Pakistani model and actress

Rabia Butt (born Rabia Rashid, 26 February 1990) is a Pakistani supermodel and actress. She has been the face of many leading brands in Pakistan, including Khaadi, Élan, and Sapphire. She has won two Lux Style Awards and a Bridal Couture Week award for her work in Pakistan's fashion industry. Later, she pursued a career in acting.

==Career==
She filmed her debut feature film titled Hijrat (2016), directed by Farooq Mengal, opposite Asad Zaman. The film was released in 2016.

She appeared in several music videos such as Saaiyaan by Qurat-ul-Ain Balouch and Nakhun by Sajjad Ali.
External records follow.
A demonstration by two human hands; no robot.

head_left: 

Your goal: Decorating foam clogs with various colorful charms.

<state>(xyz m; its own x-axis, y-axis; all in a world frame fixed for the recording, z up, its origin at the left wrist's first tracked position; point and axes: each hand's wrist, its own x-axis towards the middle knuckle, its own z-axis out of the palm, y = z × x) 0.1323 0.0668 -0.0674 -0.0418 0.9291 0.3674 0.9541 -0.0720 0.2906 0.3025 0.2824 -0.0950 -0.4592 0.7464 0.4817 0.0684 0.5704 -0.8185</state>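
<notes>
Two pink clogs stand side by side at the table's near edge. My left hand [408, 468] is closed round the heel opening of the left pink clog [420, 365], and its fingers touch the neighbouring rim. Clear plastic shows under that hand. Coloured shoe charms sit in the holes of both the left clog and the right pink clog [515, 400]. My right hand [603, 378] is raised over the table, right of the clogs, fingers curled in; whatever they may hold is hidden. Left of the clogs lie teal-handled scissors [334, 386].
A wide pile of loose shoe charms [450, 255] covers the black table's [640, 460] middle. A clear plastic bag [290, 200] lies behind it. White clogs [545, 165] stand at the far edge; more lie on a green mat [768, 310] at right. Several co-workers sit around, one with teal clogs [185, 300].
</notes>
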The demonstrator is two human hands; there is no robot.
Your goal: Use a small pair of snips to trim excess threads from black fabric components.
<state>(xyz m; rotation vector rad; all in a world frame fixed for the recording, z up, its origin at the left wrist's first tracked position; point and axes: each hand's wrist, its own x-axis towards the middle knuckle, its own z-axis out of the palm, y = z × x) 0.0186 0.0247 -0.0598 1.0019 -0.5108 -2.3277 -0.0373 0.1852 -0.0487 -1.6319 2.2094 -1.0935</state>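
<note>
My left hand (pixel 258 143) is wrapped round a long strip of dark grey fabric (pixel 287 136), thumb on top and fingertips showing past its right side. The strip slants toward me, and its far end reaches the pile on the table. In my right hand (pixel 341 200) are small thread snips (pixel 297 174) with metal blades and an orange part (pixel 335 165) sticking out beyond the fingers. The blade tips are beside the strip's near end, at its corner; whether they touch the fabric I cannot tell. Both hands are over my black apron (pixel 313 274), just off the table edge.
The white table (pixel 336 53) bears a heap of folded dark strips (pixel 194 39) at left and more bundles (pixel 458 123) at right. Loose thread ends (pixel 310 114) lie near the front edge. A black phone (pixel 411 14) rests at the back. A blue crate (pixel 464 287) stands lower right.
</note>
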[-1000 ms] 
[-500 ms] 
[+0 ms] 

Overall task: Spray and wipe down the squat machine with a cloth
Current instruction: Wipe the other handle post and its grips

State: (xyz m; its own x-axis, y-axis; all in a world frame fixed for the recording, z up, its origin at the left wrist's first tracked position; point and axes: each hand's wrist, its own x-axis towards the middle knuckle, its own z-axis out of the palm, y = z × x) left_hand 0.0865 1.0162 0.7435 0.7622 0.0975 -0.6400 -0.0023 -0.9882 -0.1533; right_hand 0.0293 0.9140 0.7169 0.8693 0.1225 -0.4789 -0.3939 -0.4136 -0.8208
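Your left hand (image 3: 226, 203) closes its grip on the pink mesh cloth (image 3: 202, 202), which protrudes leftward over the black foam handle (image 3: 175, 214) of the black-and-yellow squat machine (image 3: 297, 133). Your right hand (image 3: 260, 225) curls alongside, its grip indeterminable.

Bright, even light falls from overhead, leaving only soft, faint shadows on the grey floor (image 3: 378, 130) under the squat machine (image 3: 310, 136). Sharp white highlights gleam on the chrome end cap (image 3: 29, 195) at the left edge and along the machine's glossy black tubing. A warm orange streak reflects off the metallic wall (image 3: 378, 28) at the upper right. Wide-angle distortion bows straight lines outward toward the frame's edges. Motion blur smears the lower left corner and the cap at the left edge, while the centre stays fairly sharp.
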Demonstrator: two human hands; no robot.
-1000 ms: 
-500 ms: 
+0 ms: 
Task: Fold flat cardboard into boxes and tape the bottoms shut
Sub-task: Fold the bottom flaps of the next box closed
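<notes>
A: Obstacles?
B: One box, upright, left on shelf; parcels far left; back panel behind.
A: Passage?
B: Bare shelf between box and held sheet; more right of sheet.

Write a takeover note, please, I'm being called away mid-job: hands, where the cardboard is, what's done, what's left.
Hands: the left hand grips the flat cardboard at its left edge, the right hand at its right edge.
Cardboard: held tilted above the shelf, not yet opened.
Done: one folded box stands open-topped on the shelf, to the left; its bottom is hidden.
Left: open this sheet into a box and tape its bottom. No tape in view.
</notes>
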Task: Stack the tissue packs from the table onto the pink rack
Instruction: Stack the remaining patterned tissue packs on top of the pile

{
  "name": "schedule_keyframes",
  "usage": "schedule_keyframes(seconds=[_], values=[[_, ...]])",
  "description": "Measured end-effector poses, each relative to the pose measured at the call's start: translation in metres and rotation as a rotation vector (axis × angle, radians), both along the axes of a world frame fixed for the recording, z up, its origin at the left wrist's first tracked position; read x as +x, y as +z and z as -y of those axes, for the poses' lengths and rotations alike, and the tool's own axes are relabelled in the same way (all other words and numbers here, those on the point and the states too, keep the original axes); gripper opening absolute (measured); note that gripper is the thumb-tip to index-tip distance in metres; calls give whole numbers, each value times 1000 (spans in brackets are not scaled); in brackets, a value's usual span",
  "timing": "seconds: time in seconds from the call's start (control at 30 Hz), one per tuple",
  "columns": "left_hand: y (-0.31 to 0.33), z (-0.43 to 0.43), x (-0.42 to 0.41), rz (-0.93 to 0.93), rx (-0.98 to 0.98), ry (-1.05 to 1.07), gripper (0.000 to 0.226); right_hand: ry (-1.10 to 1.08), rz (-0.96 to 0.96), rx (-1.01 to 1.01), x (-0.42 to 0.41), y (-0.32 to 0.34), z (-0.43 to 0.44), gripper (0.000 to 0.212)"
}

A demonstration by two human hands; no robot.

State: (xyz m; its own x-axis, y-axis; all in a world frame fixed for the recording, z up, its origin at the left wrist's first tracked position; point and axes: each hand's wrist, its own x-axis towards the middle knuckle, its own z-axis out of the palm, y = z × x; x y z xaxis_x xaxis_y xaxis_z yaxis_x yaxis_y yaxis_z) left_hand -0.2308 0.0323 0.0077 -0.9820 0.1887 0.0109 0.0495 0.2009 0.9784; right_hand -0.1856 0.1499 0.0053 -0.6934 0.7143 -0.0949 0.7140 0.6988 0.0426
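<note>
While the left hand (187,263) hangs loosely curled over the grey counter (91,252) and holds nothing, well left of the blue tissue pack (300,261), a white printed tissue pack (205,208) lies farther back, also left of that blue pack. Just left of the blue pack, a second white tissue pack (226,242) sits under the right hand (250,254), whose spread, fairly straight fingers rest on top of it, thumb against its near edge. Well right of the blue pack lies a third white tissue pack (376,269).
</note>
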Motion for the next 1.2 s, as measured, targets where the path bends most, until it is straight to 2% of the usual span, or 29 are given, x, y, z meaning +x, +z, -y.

In 2018, she made her television debut with the popular period drama Aangan which was based on Khadija Mastoor's novel of the same name, playing the role of a young Hindu widow. In 2019, she appeared in Farhat Ishtiaq's written romance-thriller Yeh Dil Mera alongside Adnan Siddiqui, Sajal Aly and Ahad Raza Mir. In 2020, she was featured in a leading role in the soap
opera Soteli Maamta, directed by Meer Sikandar Ali. In 2021, she was praised for her role of a former tawaif and a caring stepmother in Anjum Shahzad's directed romance drama Pehli Si Muhabbat.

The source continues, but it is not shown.